- [What is being asked]: Copying exactly, give the lines in the material below from the one with "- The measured" to the one with "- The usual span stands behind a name", ends included, and nothing besides.

- [Dataset extract]:
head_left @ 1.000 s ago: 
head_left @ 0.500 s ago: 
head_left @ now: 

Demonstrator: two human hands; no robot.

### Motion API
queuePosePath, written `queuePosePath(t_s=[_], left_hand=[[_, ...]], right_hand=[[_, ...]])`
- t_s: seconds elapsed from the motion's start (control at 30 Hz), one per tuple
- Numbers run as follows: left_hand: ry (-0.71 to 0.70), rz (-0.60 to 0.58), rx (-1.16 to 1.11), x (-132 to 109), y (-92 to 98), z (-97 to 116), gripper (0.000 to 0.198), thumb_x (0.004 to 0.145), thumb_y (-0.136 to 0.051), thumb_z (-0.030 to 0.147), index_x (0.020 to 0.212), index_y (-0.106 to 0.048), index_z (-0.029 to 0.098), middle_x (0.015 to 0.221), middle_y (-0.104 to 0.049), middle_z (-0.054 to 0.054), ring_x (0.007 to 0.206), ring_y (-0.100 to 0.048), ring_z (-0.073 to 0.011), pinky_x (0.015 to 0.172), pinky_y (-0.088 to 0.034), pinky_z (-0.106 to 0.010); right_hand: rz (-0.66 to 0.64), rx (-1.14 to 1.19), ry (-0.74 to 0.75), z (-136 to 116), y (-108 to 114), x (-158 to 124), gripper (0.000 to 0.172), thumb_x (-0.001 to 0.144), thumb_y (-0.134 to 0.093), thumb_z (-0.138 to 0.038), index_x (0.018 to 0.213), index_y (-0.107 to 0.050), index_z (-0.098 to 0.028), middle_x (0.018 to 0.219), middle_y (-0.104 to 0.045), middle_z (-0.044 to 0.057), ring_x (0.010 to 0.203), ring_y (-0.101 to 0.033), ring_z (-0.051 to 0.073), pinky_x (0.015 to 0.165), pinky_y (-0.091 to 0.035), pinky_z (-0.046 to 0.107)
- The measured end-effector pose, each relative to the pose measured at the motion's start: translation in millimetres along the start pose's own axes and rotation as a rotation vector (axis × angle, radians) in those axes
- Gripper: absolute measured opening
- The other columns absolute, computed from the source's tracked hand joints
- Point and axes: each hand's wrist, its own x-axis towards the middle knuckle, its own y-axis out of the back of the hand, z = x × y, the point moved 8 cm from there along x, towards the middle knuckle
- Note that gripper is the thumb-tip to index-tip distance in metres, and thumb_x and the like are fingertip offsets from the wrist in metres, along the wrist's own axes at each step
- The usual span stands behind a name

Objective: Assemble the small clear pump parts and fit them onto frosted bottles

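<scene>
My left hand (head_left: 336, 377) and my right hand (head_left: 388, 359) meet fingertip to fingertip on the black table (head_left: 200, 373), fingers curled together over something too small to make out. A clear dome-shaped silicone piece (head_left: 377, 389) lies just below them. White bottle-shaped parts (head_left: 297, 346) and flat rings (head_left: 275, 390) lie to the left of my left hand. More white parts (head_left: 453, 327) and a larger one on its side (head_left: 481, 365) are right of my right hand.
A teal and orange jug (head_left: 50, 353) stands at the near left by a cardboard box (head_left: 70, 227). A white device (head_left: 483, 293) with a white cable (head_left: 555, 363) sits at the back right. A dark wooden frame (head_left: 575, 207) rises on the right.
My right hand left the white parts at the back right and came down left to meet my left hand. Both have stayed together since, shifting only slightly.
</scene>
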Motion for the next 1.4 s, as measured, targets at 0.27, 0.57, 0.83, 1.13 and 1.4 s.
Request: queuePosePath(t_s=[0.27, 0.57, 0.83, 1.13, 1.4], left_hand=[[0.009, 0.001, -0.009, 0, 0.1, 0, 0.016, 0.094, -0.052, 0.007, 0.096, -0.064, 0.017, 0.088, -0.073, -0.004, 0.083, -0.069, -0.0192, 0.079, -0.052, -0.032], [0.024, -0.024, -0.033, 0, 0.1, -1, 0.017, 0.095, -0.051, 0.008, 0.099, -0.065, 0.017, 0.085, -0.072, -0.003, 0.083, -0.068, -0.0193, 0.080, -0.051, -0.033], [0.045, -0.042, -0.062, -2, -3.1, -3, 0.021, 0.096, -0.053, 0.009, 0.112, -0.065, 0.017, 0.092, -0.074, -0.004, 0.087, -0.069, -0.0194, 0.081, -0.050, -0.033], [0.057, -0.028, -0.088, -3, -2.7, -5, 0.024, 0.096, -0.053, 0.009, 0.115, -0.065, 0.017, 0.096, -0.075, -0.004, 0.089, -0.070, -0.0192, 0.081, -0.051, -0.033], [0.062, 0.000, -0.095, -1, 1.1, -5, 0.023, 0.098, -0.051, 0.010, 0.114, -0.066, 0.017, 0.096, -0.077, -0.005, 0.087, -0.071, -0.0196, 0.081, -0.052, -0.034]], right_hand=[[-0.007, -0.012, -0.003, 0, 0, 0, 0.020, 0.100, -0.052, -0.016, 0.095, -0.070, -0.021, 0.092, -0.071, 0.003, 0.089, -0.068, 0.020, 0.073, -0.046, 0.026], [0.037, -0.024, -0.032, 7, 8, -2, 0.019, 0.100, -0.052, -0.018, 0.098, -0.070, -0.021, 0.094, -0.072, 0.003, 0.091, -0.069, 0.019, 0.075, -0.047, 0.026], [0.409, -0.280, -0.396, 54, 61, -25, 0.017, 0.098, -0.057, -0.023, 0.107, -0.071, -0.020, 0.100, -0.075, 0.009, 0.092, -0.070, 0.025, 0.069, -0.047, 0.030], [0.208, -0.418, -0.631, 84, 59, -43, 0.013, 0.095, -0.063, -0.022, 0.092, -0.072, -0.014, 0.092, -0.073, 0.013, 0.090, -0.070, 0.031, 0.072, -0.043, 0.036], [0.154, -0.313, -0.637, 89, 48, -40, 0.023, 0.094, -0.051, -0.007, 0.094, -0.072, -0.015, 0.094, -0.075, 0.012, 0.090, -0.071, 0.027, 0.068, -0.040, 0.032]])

- [Written response]:
- The measured end-effector pose, each relative to the pose measured at the motion's start: translation in millimetres along the start pose's own axes and rotation as a rotation vector (axis × angle, radians) in those axes
- Gripper: absolute measured opening
- The other columns absolute, computed from the source's tracked hand joints
- Point and axes: each hand's wrist, its own x-axis towards the middle knuckle, its own y-axis out of the back of the hand, z = x × y, the point moved 8 cm from there along x, towards the middle knuckle
- Note that gripper is the thumb-tip to index-tip distance in metres, and thumb_x and the like are fingertip offsets from the wrist in metres, along the wrist's own axes at each step
- The usual span stands behind a name

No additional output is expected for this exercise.